TASK INSTRUCTIONS:
Copy every record that appears below, exactly as it stands.

[Records from a data collection]
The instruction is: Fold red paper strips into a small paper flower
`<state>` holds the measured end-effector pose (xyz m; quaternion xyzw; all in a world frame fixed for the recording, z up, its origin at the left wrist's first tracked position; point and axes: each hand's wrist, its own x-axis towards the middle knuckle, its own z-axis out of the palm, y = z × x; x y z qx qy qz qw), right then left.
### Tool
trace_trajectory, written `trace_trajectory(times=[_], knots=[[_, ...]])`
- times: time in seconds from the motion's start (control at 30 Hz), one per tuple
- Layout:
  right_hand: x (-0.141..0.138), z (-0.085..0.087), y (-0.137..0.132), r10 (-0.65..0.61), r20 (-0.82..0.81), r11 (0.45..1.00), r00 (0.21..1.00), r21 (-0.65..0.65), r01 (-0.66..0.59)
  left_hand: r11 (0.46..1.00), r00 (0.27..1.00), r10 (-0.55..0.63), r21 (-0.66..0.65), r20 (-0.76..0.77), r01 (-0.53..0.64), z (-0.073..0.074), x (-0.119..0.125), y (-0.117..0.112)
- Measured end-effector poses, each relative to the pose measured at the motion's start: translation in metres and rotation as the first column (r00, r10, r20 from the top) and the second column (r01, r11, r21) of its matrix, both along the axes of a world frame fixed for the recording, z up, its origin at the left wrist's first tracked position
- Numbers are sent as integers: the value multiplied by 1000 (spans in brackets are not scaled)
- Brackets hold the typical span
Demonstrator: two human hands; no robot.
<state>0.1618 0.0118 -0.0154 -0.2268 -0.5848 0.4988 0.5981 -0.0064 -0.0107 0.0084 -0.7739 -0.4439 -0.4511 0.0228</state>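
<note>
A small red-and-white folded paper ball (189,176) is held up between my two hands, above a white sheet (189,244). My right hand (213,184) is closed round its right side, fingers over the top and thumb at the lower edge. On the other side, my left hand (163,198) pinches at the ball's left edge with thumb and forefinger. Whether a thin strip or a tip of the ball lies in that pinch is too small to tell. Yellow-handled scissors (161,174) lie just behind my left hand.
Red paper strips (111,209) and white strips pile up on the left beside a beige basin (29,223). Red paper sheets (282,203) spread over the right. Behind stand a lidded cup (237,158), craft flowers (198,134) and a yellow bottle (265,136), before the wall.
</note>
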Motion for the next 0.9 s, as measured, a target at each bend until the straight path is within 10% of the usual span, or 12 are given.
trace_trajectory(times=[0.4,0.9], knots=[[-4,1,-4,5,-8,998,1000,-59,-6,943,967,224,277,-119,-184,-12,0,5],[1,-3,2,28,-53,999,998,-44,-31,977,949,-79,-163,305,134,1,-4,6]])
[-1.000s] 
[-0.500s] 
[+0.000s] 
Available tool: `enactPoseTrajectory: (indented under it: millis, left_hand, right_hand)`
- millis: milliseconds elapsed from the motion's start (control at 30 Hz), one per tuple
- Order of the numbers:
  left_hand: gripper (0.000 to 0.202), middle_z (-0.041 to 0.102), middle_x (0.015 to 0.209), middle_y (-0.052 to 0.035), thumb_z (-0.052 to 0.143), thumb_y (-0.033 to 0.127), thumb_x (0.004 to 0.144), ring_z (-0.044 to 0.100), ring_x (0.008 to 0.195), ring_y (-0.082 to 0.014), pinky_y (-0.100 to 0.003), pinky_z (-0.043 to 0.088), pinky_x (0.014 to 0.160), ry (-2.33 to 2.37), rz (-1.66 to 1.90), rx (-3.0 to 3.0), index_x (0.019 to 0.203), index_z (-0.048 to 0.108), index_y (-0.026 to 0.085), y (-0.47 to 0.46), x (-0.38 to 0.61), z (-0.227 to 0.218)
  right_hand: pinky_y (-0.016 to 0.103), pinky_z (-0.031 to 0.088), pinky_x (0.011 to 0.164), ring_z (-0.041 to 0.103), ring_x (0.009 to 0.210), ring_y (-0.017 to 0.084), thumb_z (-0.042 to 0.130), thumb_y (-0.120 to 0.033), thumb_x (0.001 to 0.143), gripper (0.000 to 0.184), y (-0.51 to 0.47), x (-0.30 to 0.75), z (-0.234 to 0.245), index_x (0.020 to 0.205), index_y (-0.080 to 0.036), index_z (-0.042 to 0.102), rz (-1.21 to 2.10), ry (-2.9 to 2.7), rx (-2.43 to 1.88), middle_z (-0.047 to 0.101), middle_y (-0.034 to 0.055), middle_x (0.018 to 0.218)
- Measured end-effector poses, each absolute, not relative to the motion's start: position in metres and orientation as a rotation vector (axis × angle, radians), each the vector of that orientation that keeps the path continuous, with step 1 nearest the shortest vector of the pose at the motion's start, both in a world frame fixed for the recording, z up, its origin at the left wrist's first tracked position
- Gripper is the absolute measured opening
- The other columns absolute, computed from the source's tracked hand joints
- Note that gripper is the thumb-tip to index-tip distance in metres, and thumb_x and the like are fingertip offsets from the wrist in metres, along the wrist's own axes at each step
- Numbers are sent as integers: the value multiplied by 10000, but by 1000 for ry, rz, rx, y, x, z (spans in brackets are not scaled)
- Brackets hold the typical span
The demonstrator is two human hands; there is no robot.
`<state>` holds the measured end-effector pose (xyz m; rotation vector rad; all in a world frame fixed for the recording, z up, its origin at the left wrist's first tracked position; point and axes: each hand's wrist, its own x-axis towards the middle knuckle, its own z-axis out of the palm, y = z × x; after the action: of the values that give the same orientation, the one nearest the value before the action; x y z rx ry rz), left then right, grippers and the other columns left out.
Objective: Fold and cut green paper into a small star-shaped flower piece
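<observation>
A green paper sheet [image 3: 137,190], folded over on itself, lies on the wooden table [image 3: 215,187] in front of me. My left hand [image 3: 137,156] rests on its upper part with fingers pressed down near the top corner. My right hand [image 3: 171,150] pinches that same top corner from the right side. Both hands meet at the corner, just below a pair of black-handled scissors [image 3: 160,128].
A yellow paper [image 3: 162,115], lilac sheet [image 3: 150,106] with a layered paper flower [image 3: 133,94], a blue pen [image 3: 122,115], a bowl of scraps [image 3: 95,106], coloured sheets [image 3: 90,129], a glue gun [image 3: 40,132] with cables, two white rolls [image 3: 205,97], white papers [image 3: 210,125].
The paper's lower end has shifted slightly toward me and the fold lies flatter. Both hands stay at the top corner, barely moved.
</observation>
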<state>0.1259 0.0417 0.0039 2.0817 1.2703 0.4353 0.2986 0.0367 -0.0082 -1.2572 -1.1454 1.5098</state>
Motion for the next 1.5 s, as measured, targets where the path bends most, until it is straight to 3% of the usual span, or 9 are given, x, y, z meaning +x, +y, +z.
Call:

ANSWER SECTION:
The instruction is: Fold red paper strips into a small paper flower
`<state>` holds the measured end-effector pose (xyz m; quaternion xyzw; all in a world frame fixed for the recording, z up, its origin at the left wrist's first tracked position; point and axes: each hand's wrist, its own x-axis towards the middle knuckle, its own z-axis out of the palm, y = z × x; x y z qx qy qz qw), right then left.
### Tool
trace_trajectory, written `trace_trajectory(times=[_], knots=[[_, ...]])`
- times: time in seconds from the motion's start (control at 30 Hz), one per tuple
- Layout:
  right_hand: x (-0.141..0.138), z (-0.085..0.087), y (-0.137..0.132), r10 (-0.65..0.61), r20 (-0.82..0.81), r11 (0.45..1.00), r00 (0.21..1.00), r21 (-0.65..0.65), r01 (-0.66..0.59)
  left_hand: r11 (0.46..1.00), r00 (0.27..1.00), r10 (-0.55..0.63), r21 (-0.66..0.65), r20 (-0.76..0.77), r01 (-0.53..0.64), z (-0.073..0.074), x (-0.119..0.125), y (-0.117..0.112)
- Measured end-effector poses, each relative to the pose measured at the motion's start: translation in metres and rotation as the first column (r00, r10, r20 from the top) and the second column (r01, r11, r21) of its matrix, both along the axes of a world frame fixed for the recording, z up, its origin at the left wrist's first tracked position
- Numbers are sent as integers: the value multiplied by 1000 (spans in brackets are not scaled)
- Brackets hold the typical span
Demonstrator: two human hands; no robot.
<state>0.1618 0.0118 -0.0154 -0.2268 -0.5848 0.4988 0.5981 -0.0064 -0.0107 0.0084 -0.7739 -0.4439 -0.4511 0.0228</state>
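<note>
A small red-and-white folded paper ball (189,176) is held up between my two hands, above a white sheet (189,244). My right hand (213,184) is closed round its right side, fingers over the top and thumb at the lower edge. On the other side, my left hand (163,198) pinches at the ball's left edge with thumb and forefinger. Whether a thin strip or a tip of the ball lies in that pinch is too small to tell. Yellow-handled scissors (161,174) lie just behind my left hand.
Red paper strips (111,209) and white strips pile up on the left beside a beige basin (29,223). Red paper sheets (282,203) spread over the right. Behind stand a lidded cup (237,158), craft flowers (198,134) and a yellow bottle (265,136), before the wall.
</note>
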Motion for the next 0.9 s, as measured, a target at each bend until the straight path is within 10% of the usual span, or 12 are given.
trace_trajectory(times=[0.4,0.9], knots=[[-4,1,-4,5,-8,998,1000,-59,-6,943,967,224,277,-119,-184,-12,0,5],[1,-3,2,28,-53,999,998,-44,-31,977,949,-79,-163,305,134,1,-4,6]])
[-1.000s] 
[-0.500s] 
[+0.000s] 
Available tool: `enactPoseTrajectory: (indented under it: millis, left_hand, right_hand)`
- millis: milliseconds elapsed from the motion's start (control at 30 Hz), one per tuple
- Order of the numbers:
  left_hand: gripper (0.000 to 0.202), middle_z (-0.041 to 0.102), middle_x (0.015 to 0.209), middle_y (-0.052 to 0.035), thumb_z (-0.052 to 0.143), thumb_y (-0.033 to 0.127), thumb_x (0.004 to 0.144), ring_z (-0.044 to 0.100), ring_x (0.008 to 0.195), ring_y (-0.082 to 0.014), pinky_y (-0.100 to 0.003), pinky_z (-0.043 to 0.088), pinky_x (0.014 to 0.160), ry (-2.33 to 2.37), rz (-1.66 to 1.90), rx (-3.0 to 3.0), index_x (0.019 to 0.203), index_z (-0.048 to 0.108), index_y (-0.026 to 0.085), y (-0.47 to 0.46), x (-0.38 to 0.61), z (-0.227 to 0.218)
  right_hand: pinky_y (-0.016 to 0.103), pinky_z (-0.031 to 0.088), pinky_x (0.011 to 0.164), ring_z (-0.041 to 0.103), ring_x (0.009 to 0.210), ring_y (-0.017 to 0.084), thumb_z (-0.042 to 0.130), thumb_y (-0.120 to 0.033), thumb_x (0.001 to 0.143), gripper (0.000 to 0.184), y (-0.51 to 0.47), x (-0.30 to 0.75), z (-0.234 to 0.245), index_x (0.020 to 0.205), index_y (-0.080 to 0.036), index_z (-0.042 to 0.102), rz (-1.21 to 2.10), ry (-2.9 to 2.7), rx (-2.43 to 1.88), middle_z (-0.047 to 0.101), middle_y (-0.034 to 0.055), middle_x (0.018 to 0.218)
- Measured end-effector poses, each absolute, not relative to the motion's start: position in metres and orientation as a rotation vector (axis × angle, radians), each the vector of that orientation that keeps the path continuous, with step 1 nearest the shortest vector of the pose at the motion's start, both in a world frame fixed for the recording, z up, its origin at the left wrist's first tracked position
- Gripper is the absolute measured opening
- The other columns absolute, computed from the source's tracked hand joints
- Note that gripper is the thumb-tip to index-tip distance in metres, and thumb_x and the like are fingertip offsets from the wrist in metres, along the wrist's own axes at each step
- Numbers are sent as integers: the value multiplied by 10000, but by 1000 for ry, rz, rx, y, x, z (spans in brackets are not scaled)
- Brackets hold the typical span
The demonstrator is two human hands; there is no robot.
`<state>` holds the measured end-effector pose (xyz m; rotation vector rad; all in a world frame fixed for the recording, z up, its origin at the left wrist's first tracked position; point and axes: each hand's wrist, its own x-axis towards the middle knuckle, its own z-axis out of the palm, y = z × x; after the action: of the values that give the same orientation, the one nearest the value before the action; x y z rx ry rz), left then right, grippers and the other columns left out.
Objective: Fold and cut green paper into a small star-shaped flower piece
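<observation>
A green paper sheet [image 3: 137,190], folded over on itself, lies on the wooden table [image 3: 215,187] in front of me. My left hand [image 3: 137,156] rests on its upper part with fingers pressed down near the top corner. My right hand [image 3: 171,150] pinches that same top corner from the right side. Both hands meet at the corner, just below a pair of black-handled scissors [image 3: 160,128].
A yellow paper [image 3: 162,115], lilac sheet [image 3: 150,106] with a layered paper flower [image 3: 133,94], a blue pen [image 3: 122,115], a bowl of scraps [image 3: 95,106], coloured sheets [image 3: 90,129], a glue gun [image 3: 40,132] with cables, two white rolls [image 3: 205,97], white papers [image 3: 210,125].
The paper's lower end has shifted slightly toward me and the fold lies flatter. Both hands stay at the top corner, barely moved.
</observation>
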<state>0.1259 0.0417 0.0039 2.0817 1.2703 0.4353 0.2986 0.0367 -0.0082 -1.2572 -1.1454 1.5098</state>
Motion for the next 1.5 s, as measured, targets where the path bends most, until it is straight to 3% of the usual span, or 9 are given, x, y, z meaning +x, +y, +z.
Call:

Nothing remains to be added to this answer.